Items from a data source:
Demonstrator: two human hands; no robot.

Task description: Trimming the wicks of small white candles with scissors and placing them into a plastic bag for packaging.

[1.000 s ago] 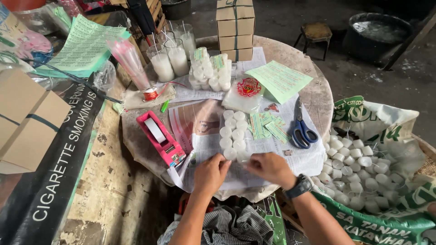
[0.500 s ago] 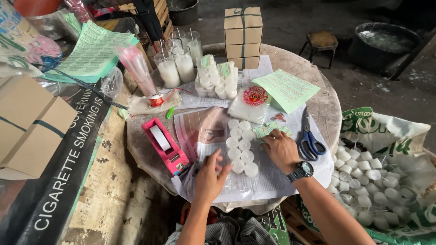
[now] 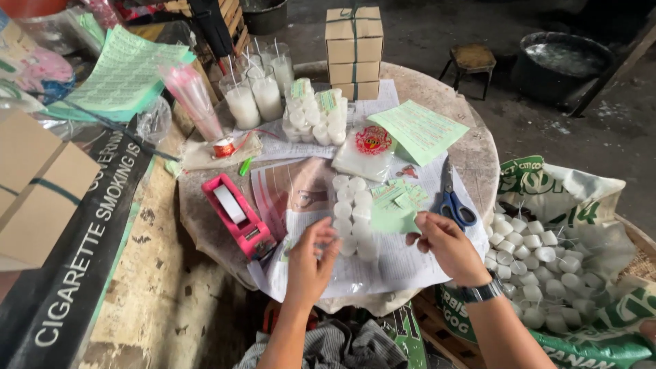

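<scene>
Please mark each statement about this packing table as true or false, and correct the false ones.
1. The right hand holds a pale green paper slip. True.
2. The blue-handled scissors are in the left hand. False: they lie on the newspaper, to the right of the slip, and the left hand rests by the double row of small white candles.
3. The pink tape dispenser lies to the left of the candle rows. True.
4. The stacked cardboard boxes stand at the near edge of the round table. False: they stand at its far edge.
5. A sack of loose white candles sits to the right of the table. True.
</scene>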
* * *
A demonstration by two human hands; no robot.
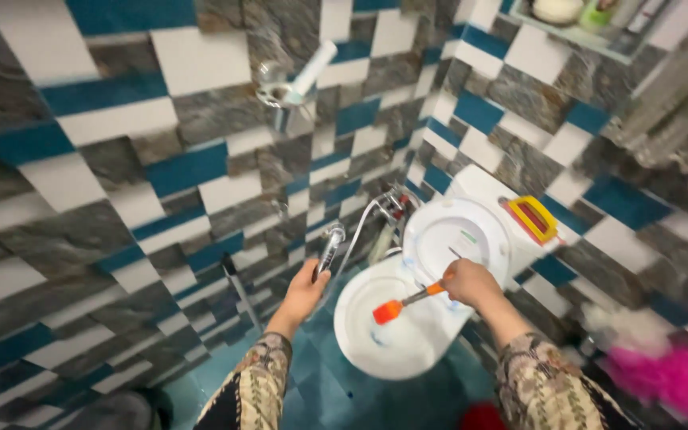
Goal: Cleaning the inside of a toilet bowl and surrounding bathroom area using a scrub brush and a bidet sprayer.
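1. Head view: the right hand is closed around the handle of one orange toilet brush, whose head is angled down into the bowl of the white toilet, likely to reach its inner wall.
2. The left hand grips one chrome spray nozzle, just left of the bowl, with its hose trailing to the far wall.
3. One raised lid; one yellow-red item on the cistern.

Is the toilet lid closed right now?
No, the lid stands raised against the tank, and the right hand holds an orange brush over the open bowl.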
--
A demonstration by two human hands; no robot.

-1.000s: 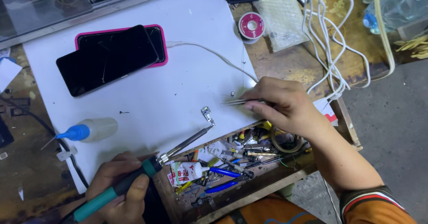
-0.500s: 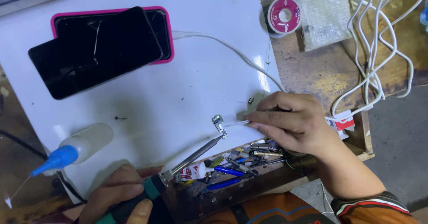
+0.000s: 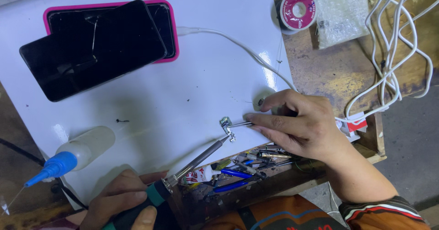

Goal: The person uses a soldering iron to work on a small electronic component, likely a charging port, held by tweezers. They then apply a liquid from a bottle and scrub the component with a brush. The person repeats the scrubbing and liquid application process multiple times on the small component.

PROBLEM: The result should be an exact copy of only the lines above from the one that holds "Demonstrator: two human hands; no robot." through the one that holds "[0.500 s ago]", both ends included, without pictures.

RESPONSE TO THE TASK:
Demonstrator: two human hands; no robot.

Task description: Trimming the wicks of small white candles with scissors and placing them into a plastic bag for packaging.

[1.000 s ago] 
[0.500 s ago] 

No further work remains on this exercise.